## GIVEN INFORMATION:
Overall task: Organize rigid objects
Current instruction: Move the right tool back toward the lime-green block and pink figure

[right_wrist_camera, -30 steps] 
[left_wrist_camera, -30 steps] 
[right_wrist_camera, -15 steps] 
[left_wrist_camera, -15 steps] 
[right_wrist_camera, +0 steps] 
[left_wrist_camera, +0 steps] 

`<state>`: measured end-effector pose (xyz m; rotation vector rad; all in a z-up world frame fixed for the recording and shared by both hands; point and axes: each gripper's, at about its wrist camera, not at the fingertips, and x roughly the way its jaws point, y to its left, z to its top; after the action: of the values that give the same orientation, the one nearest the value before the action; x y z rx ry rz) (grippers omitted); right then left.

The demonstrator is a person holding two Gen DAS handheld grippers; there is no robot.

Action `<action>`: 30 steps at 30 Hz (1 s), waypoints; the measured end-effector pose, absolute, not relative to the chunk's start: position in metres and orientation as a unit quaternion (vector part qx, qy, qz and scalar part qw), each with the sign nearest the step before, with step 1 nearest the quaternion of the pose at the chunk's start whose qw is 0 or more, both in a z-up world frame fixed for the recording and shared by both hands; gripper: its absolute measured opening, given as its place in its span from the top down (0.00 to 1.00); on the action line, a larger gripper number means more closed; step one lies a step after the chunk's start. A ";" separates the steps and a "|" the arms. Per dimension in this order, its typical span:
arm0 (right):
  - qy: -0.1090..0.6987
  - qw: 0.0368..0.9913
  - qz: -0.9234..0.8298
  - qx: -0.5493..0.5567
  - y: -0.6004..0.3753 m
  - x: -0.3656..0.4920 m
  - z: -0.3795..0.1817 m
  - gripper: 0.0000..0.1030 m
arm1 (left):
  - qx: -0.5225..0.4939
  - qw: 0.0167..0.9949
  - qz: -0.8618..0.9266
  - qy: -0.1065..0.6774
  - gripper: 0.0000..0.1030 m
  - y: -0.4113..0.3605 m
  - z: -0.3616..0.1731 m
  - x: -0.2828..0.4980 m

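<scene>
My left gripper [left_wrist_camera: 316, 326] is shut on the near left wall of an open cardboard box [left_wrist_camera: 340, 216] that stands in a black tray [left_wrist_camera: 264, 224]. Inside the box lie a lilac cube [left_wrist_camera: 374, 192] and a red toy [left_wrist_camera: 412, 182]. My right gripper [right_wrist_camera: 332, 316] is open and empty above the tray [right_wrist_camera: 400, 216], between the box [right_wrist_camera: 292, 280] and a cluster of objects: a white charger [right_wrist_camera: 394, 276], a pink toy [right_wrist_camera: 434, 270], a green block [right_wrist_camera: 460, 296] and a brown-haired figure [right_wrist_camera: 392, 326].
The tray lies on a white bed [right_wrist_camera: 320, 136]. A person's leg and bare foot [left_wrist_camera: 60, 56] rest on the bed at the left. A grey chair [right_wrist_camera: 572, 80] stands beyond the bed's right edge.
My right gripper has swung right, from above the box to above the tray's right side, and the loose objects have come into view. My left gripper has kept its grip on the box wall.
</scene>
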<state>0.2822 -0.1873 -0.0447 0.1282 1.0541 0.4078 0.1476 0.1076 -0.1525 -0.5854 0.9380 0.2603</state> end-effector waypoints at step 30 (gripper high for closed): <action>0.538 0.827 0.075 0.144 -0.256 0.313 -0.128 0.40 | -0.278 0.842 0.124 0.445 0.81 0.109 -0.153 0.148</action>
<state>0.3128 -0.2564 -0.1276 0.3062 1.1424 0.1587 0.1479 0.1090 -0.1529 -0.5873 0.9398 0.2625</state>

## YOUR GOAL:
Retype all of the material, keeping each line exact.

## SOLUTION FOR THIS PROBLEM:
Overall task: Organize rigid objects
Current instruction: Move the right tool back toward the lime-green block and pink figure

[right_wrist_camera, -30 steps] 
[left_wrist_camera, -30 steps] 
[right_wrist_camera, -15 steps] 
[left_wrist_camera, -15 steps] 
[right_wrist_camera, +0 steps] 
[left_wrist_camera, +0 steps] 

`<state>`: measured end-effector pose (xyz m; rotation vector rad; all in a z-up world frame fixed for the recording and shared by both hands; point and axes: each gripper's, at about its wrist camera, not at the fingertips, and x roughly the way its jaws point, y to its left, z to its top; after the action: of the values that give the same orientation, the one nearest the value before the action; x y z rx ry rz) (grippers omitted); right then left.

The demonstrator is a person holding two Gen DAS handheld grippers; there is no robot.

Action `<action>`: 30 steps at 30 Hz (1 s), waypoints; the measured end-effector pose, absolute, not relative to the chunk's start: position in metres and orientation as a unit quaternion (vector part qx, qy, qz and scalar part qw), each with the sign nearest the step before, with step 1 nearest the quaternion of the pose at the chunk's start whose qw is 0 or more, both in a z-up world frame fixed for the recording and shared by both hands; gripper: its absolute measured opening, given as its place in its span from the top down (0.00 to 1.00); on the action line, a larger gripper number means more closed; step one lies a step after the chunk's start. A ";" separates the steps and a "|" the arms. Per dimension in this order, its typical span:
arm0 (right):
  - qy: -0.1090..0.6987
  - qw: 0.0368..0.9913
  - qz: -0.9234..0.8298
  - qx: -0.5493..0.5567
  - y: -0.6004..0.3753 m
  - x: -0.3656..0.4920 m
  - z: -0.3795..0.1817 m
  - gripper: 0.0000..0.1030 m
arm1 (left):
  - qx: -0.5225..0.4939
  - qw: 0.0167..0.9949
  - qz: -0.8618..0.9266
  - qy: -0.1065..0.6774
  - gripper: 0.0000..0.1030 m
  - y: -0.4113..0.3605 m
  - z: -0.3616..0.1731 m
  - x: -0.2828..0.4980 m

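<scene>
My left gripper [left_wrist_camera: 316, 326] is shut on the near left wall of an open cardboard box [left_wrist_camera: 340, 216] that stands in a black tray [left_wrist_camera: 264, 224]. Inside the box lie a lilac cube [left_wrist_camera: 374, 192] and a red toy [left_wrist_camera: 412, 182]. My right gripper [right_wrist_camera: 332, 316] is open and empty above the tray [right_wrist_camera: 400, 216], between the box [right_wrist_camera: 292, 280] and a cluster of objects: a white charger [right_wrist_camera: 394, 276], a pink toy [right_wrist_camera: 434, 270], a green block [right_wrist_camera: 460, 296] and a brown-haired figure [right_wrist_camera: 392, 326].
The tray lies on a white bed [right_wrist_camera: 320, 136]. A person's leg and bare foot [left_wrist_camera: 60, 56] rest on the bed at the left. A grey chair [right_wrist_camera: 572, 80] stands beyond the bed's right edge.
My right gripper has swung right, from above the box to above the tray's right side, and the loose objects have come into view. My left gripper has kept its grip on the box wall.
</scene>
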<state>0.2822 -0.1873 -0.0447 0.1282 1.0541 0.4078 0.1476 0.1076 -0.1525 -0.5854 0.9380 0.2603</state> end-effector waypoints at step 30 (gripper high for closed): <action>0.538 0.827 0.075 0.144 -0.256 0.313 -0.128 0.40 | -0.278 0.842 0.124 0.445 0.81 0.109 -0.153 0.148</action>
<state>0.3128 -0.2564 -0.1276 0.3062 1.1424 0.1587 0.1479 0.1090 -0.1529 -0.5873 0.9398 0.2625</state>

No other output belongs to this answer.